- _What is required_
Transcribe exactly, and without pictures, only the lines from the one bearing "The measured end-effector" through the final line of the data below.

Start of Block

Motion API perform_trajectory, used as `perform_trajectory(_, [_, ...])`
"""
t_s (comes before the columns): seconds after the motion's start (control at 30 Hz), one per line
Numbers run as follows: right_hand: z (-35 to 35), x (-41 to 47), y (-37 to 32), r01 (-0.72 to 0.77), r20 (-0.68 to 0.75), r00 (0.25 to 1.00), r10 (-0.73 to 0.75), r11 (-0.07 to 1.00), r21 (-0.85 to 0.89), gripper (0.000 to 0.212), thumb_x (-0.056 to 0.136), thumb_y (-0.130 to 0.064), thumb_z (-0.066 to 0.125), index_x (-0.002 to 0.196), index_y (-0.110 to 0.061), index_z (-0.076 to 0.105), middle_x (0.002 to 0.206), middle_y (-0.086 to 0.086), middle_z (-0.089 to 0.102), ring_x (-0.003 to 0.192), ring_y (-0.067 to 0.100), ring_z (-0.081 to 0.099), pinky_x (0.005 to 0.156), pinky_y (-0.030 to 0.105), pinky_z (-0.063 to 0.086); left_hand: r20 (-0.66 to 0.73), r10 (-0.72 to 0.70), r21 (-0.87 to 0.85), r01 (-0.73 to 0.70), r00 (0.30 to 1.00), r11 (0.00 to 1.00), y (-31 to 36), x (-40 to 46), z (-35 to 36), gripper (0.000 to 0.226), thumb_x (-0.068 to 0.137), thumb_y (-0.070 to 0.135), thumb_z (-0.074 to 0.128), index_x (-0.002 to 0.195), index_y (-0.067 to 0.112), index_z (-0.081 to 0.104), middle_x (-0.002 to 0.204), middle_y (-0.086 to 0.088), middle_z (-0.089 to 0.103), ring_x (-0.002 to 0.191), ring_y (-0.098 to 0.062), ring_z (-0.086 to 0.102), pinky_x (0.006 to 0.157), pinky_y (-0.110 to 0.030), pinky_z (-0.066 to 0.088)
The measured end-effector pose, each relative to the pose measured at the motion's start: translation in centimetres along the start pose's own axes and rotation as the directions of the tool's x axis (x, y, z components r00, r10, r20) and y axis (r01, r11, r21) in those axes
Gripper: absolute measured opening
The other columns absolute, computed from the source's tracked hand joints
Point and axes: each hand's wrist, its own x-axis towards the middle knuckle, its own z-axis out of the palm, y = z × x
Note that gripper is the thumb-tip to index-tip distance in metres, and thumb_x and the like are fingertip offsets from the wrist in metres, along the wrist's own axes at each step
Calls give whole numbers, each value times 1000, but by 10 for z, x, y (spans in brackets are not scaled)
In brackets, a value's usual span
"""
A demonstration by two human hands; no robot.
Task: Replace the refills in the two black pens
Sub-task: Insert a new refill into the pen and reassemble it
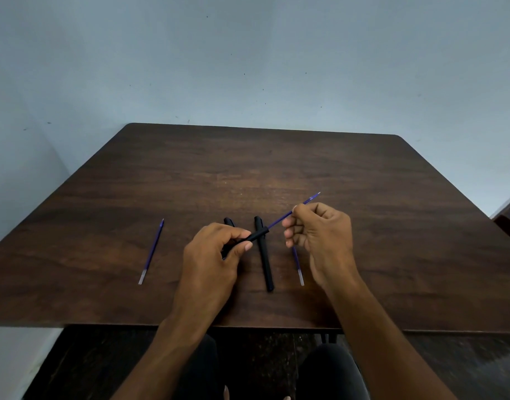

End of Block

- _Answer for the task_
The measured end-effector pose, each relative to the pose measured at the motion's start: translation in centimetres along the start pose's own axes and rotation as the directions of the tool's x axis (x, y, z components r00, r10, r20) and y axis (r01, r11, r21) in those axes
Gripper: absolute measured opening
The other columns absolute, computed from the source's tracked hand joints
Point and axes: each hand's wrist, its own x-axis towards the middle knuckle, its own z-axis out of the palm, y = z × x
Note that gripper is the thumb-tip to index-tip distance in metres, and thumb_x and the like are fingertip offsets from the wrist in metres, along the wrist's own axes at each step
Calls give whole numbers, each value times 1000, but by 10 for z, x, y (spans in brackets are not scaled)
In brackets, a value's usual span
"""
A demonstration by two human hands; no robot.
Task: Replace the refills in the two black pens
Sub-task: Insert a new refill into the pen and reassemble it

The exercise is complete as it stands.